Welcome back to The Stratosphere.

Silicon Valley sources and friends who have received my midnight texts and emails already know that I’m darting across various time zones this week. While I’m on the road, however, I connected with Puck’s executive editor, Benjamin Landy, to discuss the current mood in political and philanthropic circles following a tech-stock meltdown that has drained the fortunes of some of the nation’s most powerful donors. Our conversation has been lightly edited for clarity.

And, as always, if you’d like to get in touch (or want to pass along a confidential tip), you can reach me by replying to this email.

Teddy

Silicon D.C.’s Post-Crash Reckoning
Silicon D.C.’s Post-Crash Reckoning
The inside conversation about Elon’s beef with MacKenzie, S.B.F.’s investment in Semafor, and the true story behind Eric Schmidt and Peter Thiel’s military-industrial collaboration.
https://images.scalero.io/email_assets/2173/ONGFO9COPU3X5CULBWAKWSZUR3Y6RGGB2PQCGUONMKKHADJTF3FXVDY462577JRS.png TEDDY SCHLEIFER
Benjamin Landy: In retrospect, it feels like Silicon Valley’s political ambitions may have peaked alongside Nasdaq, SaaS valuations, crypto, NFTs, and everything else that’s now come crashing down. Is there a fear in Washington that the donor class is also retrenching?

Teddy Schleifer: Yes. I just returned from two weeks in Washington and New York, and the almost-unanimous fear of everyone in the Democratic fundraising universe is that the high-dollar spigot is not flowing like it was during the Trump era. That’s true on the center-left and the far-left alike. Some mega-donors love politics, and they’ll stick around. Others only engaged in politics because they felt that Trump, unlike, say, Mitt Romney in 2012, posed an existential threat to democracy. There is this broader concern that if a non-Trump Republican like Ron DeSantis is the 2024 nominee, that center-left Silicon Valley donors wouldn’t be as agitated as they were during the last election—even though, of course, Trumpism is here to stay in some form or another.

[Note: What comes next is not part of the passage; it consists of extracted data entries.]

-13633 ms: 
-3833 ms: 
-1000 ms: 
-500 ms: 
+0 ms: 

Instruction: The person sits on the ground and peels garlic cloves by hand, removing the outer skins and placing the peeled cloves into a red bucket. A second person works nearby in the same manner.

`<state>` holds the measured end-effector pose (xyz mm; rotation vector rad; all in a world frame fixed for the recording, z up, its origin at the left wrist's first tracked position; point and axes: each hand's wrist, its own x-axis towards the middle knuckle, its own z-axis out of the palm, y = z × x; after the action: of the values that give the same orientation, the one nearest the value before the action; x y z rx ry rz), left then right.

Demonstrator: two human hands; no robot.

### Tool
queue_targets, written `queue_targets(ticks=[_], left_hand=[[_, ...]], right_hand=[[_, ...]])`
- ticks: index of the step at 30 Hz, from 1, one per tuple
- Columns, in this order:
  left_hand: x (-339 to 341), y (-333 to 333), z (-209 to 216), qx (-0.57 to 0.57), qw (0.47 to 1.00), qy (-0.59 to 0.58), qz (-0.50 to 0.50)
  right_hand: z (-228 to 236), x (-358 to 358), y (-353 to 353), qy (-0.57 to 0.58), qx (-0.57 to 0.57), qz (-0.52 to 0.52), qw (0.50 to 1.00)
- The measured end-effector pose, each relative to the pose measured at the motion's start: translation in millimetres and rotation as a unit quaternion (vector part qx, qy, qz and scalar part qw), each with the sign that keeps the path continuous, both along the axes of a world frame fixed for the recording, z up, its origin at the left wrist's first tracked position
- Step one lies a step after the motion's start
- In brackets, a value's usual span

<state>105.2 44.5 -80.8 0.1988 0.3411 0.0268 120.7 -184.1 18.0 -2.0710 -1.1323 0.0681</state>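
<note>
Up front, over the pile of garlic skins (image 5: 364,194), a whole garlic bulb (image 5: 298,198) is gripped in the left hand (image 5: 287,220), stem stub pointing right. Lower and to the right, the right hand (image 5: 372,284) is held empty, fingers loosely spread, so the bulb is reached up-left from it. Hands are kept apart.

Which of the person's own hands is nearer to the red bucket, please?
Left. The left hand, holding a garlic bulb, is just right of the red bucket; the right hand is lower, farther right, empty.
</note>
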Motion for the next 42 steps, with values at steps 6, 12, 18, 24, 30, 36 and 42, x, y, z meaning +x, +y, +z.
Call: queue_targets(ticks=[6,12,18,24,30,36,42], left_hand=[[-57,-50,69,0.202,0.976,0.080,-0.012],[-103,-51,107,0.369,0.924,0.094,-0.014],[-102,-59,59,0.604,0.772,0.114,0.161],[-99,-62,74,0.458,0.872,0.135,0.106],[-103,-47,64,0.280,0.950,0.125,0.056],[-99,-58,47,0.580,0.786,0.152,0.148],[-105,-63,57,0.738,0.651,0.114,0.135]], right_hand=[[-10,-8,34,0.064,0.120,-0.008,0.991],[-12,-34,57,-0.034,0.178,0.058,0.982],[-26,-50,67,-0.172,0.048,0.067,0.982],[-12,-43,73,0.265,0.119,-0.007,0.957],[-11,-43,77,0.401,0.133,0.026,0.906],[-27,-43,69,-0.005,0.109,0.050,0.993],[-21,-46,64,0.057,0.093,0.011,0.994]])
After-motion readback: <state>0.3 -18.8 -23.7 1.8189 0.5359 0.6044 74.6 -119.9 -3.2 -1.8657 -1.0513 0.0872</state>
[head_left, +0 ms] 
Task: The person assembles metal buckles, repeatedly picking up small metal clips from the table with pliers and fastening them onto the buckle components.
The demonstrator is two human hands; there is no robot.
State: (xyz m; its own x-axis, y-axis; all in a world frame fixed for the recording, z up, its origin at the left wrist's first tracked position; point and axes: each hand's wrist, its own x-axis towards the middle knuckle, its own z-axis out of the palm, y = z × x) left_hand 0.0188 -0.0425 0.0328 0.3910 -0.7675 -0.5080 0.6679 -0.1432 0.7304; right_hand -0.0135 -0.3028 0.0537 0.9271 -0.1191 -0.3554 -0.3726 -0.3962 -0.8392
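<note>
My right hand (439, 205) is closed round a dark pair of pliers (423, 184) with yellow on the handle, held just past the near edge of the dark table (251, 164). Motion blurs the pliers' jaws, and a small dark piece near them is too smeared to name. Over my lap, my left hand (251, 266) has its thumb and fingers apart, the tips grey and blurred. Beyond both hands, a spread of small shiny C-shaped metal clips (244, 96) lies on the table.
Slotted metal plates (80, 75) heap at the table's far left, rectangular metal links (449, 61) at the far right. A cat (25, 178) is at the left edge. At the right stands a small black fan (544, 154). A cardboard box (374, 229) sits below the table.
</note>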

I am a bit incredulous, however, of the notion that the market correction is the driving force here. Multiple people I’ve spoken with in donorworld recently have offered a similar explanation, but I suspect asset values are only a factor among the decamillionaire set who are trying to decide whether to donate, say, $500,000 or $1 million this cycle or next. For the highest level principals, does it really matter whether your net worth is $20 billion versus $30 billion when weighing a $10 million donation? Certainly some business titans have more economic distractions right now than they did last year, but it’s not a monetary issue.

If you want more evidence that this shift is being driven by politics more than market forces, just look at where the energy and excitement in Silicon Valley political fundraising is right now. Republicans are deeply pessimistic about inflation and the U.S. economy, but right-wing tech moguls are more engaged than ever in fundraising and political activism. Peter Thiel, Larry Ellison, Elon Musk, David Sacks—all of these guys are active in G.O.P. circles in a way they never were during the Trump era. I tell Republican fundraisers and prospective donor-advisors that they’re making a mistake not now shuttling out to S.F.O. more than they have over the last few years.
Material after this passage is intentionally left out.